◆ Input for this task
= Beginning of Section =

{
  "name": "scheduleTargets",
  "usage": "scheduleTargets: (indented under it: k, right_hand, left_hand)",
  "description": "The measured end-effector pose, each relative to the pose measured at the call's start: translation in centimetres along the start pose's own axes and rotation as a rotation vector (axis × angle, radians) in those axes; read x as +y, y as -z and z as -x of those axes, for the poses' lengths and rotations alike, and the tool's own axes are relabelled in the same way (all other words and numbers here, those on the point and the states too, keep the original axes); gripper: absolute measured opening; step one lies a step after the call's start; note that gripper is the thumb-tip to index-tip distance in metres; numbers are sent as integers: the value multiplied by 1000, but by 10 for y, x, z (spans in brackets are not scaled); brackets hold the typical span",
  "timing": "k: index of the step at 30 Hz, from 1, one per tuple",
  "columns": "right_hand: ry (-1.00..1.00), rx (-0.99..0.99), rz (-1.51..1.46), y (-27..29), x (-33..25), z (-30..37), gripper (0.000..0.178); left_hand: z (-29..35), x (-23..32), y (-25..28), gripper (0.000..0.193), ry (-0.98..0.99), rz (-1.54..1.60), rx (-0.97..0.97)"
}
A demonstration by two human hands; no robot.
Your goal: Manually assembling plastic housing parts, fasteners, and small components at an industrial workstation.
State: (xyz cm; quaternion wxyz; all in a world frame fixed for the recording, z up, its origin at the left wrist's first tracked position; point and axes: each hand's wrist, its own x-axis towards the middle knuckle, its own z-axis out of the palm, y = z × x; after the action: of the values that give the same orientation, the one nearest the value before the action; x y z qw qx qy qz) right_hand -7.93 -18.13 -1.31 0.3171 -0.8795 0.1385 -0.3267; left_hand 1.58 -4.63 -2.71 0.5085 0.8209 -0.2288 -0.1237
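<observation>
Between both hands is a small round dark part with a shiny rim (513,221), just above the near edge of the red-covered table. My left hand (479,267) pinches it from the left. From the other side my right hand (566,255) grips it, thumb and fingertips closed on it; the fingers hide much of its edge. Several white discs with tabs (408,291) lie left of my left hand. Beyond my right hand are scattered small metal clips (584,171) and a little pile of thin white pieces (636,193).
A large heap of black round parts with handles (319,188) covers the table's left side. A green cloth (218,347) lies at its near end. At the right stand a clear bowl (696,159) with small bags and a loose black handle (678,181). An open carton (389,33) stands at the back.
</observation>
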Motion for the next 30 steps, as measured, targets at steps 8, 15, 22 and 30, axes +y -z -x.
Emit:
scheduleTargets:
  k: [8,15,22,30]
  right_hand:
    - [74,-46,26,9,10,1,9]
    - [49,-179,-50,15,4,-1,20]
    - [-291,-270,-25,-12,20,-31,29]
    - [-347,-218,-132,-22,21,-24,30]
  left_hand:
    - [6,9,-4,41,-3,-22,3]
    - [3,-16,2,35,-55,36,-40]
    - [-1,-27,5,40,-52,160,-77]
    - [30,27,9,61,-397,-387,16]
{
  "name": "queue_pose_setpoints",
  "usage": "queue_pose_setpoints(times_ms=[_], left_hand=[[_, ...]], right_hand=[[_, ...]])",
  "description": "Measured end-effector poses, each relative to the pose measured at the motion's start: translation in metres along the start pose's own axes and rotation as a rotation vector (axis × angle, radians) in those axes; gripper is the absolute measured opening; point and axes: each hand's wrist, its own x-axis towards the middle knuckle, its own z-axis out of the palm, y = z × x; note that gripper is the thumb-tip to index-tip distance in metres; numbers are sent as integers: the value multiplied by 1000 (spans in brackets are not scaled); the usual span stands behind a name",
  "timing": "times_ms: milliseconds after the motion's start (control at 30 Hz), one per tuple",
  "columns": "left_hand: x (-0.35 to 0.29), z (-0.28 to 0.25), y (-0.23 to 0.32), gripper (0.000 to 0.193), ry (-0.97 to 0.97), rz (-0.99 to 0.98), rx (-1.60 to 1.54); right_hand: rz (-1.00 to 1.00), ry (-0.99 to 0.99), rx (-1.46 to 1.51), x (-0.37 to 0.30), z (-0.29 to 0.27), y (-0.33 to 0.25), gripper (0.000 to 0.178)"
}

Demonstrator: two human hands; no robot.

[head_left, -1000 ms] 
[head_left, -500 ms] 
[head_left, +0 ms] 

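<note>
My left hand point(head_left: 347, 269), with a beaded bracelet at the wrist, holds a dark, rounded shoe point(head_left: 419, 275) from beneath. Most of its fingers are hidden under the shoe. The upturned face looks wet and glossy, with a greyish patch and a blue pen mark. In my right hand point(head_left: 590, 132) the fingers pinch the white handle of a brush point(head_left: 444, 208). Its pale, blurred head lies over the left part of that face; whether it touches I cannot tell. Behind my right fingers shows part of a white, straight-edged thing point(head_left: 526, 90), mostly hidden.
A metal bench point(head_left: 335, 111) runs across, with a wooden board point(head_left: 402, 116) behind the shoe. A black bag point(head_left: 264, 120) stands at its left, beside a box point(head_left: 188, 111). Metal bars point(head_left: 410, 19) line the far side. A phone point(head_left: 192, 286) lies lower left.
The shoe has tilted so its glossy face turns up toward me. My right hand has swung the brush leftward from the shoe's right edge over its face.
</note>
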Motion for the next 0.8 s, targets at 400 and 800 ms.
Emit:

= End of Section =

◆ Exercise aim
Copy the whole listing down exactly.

◆ Finished exercise
{
  "name": "scheduleTargets",
  "usage": "scheduleTargets: (indented under it: k, right_hand, left_hand)",
  "description": "The measured end-effector pose, each relative to the pose measured at the call's start: translation in centimetres along the start pose's own axes and rotation as a rotation vector (axis × angle, radians) in those axes; read x as +y, y as -z and z as -x of those axes, for the poses' lengths and rotations alike, and the tool's own axes are relabelled in the same way (all other words and numbers here, those on the point and the states too, keep the original axes); gripper: absolute measured opening; step one lies a step after the call's start; note that gripper is the thumb-tip to index-tip distance in metres; numbers are sent as integers: the value multiplied by 1000, but by 10 for y, x, z (spans in brackets are not scaled); brackets hold the typical span",
  "timing": "k: index of the step at 30 Hz, from 1, one per tuple",
  "columns": "right_hand: ry (-1.00..1.00), rx (-0.99..0.99), rz (-1.51..1.46), y (-27..29), x (-33..25), z (-30..37), gripper (0.000..0.178); left_hand: z (-29..35), x (-23..32), y (-25..28), gripper (0.000..0.193), ry (-0.98..0.99), rz (-1.54..1.60), rx (-0.97..0.97)"
}
A demonstration by two human hands; no robot.
Your goal: Manually assembling plastic housing parts, fasteners, and small components at an industrial workstation.
State: (xyz cm; quaternion wxyz; all in a world frame fixed for the recording, z up, its origin at the left wrist's first tracked position; point and axes: each hand's wrist, its own x-axis towards the middle knuckle, its own z-axis out of the palm, y = z × x; after the action: of the values that give the same orientation, the one nearest the value before the action; x y z qw qx qy qz) right_hand -7.93 -18.13 -1.31 0.3171 -0.8795 0.1385 -0.3267; left_hand 1.58 -4.63 -2.71 0.5085 0.8209 -0.2288 -0.1237
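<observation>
Between both hands is a small round dark part with a shiny rim (513,221), just above the near edge of the red-covered table. My left hand (479,267) pinches it from the left. From the other side my right hand (566,255) grips it, thumb and fingertips closed on it; the fingers hide much of its edge. Several white discs with tabs (408,291) lie left of my left hand. Beyond my right hand are scattered small metal clips (584,171) and a little pile of thin white pieces (636,193).
A large heap of black round parts with handles (319,188) covers the table's left side. A green cloth (218,347) lies at its near end. At the right stand a clear bowl (696,159) with small bags and a loose black handle (678,181). An open carton (389,33) stands at the back.
</observation>
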Motion for the next 30 steps, as measured, targets at steps 8, 15, 22 and 30, axes +y -z -x.
Emit:
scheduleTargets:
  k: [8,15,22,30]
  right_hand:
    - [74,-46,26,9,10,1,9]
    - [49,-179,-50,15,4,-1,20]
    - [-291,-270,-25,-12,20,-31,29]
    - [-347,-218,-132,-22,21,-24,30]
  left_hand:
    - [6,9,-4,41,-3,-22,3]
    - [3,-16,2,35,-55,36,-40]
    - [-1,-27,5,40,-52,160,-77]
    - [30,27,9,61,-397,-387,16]
{
  "name": "queue_pose_setpoints",
  "usage": "queue_pose_setpoints(times_ms=[_], left_hand=[[_, ...]], right_hand=[[_, ...]])",
  "description": "Measured end-effector poses, each relative to the pose measured at the motion's start: translation in metres along the start pose's own axes and rotation as a rotation vector (axis × angle, radians) in those axes; gripper is the absolute measured opening; point and axes: each hand's wrist, its own x-axis towards the middle knuckle, its own z-axis out of the palm, y = z × x; note that gripper is the thumb-tip to index-tip distance in metres; numbers are sent as integers: the value multiplied by 1000 (spans in brackets are not scaled); the usual span stands behind a name",
  "timing": "times_ms: milliseconds after the motion's start (control at 30 Hz), one per tuple",
  "columns": "left_hand: x (-0.35 to 0.29), z (-0.28 to 0.25), y (-0.23 to 0.32), gripper (0.000 to 0.193), ry (-0.97 to 0.97), rz (-0.99 to 0.98), rx (-1.60 to 1.54); right_hand: rz (-1.00 to 1.00), ry (-0.99 to 0.99), rx (-1.46 to 1.51), x (-0.37 to 0.30), z (-0.29 to 0.27), y (-0.33 to 0.25), gripper (0.000 to 0.178)"
}

Demonstrator: two human hands; no robot.

[head_left, -1000 ms] 
[head_left, -500 ms] 
[head_left, +0 ms] 

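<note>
My left hand point(head_left: 347, 269), with a beaded bracelet at the wrist, holds a dark, rounded shoe point(head_left: 419, 275) from beneath. Most of its fingers are hidden under the shoe. The upturned face looks wet and glossy, with a greyish patch and a blue pen mark. In my right hand point(head_left: 590, 132) the fingers pinch the white handle of a brush point(head_left: 444, 208). Its pale, blurred head lies over the left part of that face; whether it touches I cannot tell. Behind my right fingers shows part of a white, straight-edged thing point(head_left: 526, 90), mostly hidden.
A metal bench point(head_left: 335, 111) runs across, with a wooden board point(head_left: 402, 116) behind the shoe. A black bag point(head_left: 264, 120) stands at its left, beside a box point(head_left: 188, 111). Metal bars point(head_left: 410, 19) line the far side. A phone point(head_left: 192, 286) lies lower left.
The shoe has tilted so its glossy face turns up toward me. My right hand has swung the brush leftward from the shoe's right edge over its face.
</note>
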Motion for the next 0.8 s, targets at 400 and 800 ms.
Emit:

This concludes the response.